Thursday, July 4, 2013

SecondWorld by Jeremy Robinson

Picture this: red flakes fall from the sky that taste like blood on your tongue, looting breaks out in your neighborhood, you get a pounding headache; soon enough, you can't breathe at all.  All of the oxygen is gone.  You die a painful suffocating death.

Lincoln Miller is a lone half-Jewish former SEAL, now NCIS agent working on a pollution case in the middle of the Florida Keys 50 yards below the surface of the ocean.  Finding a plethora of dead fish out of the porthole window, he surfaces and finds red covering everything, then soon realizes that he can't breathe without his SCUBA tank on.  Flash forward to understanding of what's going on.  The red flakes (which you find out rather quickly is oxidized iron aka rust) suck all of the oxygen out of the air.  But why?  A natural cosmic event? Or something more sinister?  Obviously, it's something more sinister (and this isn't a spoiler, you can tell this by the giant swastika on the cover). 
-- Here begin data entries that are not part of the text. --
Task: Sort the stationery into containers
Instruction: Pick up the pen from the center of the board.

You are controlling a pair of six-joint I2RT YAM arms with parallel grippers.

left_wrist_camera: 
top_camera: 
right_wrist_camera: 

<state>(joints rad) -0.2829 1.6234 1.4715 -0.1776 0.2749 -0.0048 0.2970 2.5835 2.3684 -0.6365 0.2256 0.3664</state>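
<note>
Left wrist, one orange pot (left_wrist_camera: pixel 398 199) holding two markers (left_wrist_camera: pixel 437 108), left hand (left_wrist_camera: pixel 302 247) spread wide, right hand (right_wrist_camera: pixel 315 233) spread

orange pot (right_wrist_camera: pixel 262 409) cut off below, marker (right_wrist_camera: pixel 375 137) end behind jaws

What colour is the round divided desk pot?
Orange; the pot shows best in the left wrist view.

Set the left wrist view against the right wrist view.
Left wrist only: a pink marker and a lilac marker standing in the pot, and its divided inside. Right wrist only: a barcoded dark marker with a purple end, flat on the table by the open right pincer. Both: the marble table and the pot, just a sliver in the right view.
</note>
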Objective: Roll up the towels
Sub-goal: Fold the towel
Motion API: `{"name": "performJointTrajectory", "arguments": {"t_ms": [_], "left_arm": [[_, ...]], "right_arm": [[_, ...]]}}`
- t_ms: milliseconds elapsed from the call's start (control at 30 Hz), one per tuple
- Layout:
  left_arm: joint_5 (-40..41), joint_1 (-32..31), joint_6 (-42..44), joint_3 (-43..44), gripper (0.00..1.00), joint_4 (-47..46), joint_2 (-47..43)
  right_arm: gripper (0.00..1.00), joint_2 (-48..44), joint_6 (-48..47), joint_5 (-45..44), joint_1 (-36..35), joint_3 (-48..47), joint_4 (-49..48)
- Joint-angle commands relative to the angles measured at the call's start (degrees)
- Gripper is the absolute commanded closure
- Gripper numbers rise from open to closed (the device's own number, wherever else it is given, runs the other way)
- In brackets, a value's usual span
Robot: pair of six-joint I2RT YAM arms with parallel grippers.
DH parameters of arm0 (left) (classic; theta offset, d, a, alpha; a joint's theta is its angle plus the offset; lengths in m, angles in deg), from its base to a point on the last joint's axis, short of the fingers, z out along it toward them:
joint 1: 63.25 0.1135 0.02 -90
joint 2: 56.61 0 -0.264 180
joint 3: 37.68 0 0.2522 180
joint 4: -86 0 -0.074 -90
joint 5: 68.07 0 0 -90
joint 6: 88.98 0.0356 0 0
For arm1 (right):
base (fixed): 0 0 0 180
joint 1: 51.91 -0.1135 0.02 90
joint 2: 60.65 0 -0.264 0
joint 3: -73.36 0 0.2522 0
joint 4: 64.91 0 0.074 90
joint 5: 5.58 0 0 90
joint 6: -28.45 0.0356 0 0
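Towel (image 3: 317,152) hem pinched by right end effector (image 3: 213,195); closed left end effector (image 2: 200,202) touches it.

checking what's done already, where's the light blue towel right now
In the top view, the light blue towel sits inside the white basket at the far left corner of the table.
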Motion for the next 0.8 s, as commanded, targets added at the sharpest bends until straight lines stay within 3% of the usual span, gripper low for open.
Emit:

Without giving too much more away, I have to say this was a pretty good book.  It was definitely a change of scene from the series I just read (Crossfire series by Sylvia Day... review to come soon).  Like I've said previously, Jeremy Robinson is one of 2 action adventure authors I have on my list o' favorites, so I knew I wasn't going to be disappointed.  This fast-paced adventure is full of action, without being too over-bearing, has military-esque lingo, without making the most non-military person run for cover, and had a pretty new take (at least to me) on Nazis both from WWII and current-era White Supremacist assholes.  I thought it was poetic justice that the main hero happened to be half-Jewish, while some others might think it's cheesy.  Jeremy Robinson has a knack for making his readers, maybe not identify per se, but at least relate to his characters.  I always end up rooting for his good guys and booing his bad guys when I read his novels.  If you're in the mood for an action thriller, definitely take the couple of days it'll take and read this novel.  I highly doubt you'd be disappointed.  I remember reading one review that was saying this was the most improbable book and how her life was wasted while reading this blah-blah.  I feel like one of the whole points of reading is to leave your reality behind and immerse yourself in a different one.  Who cares if this book is improbable?  I don't know about you, but I sure as hell wouldn't want somebody to get any bright ideas off this kind of apocalyptic stuff.  But when it comes down to it, the only review you need to follow is your own.  

Definitely a 4 out of 5 starts on my Goodreads profile.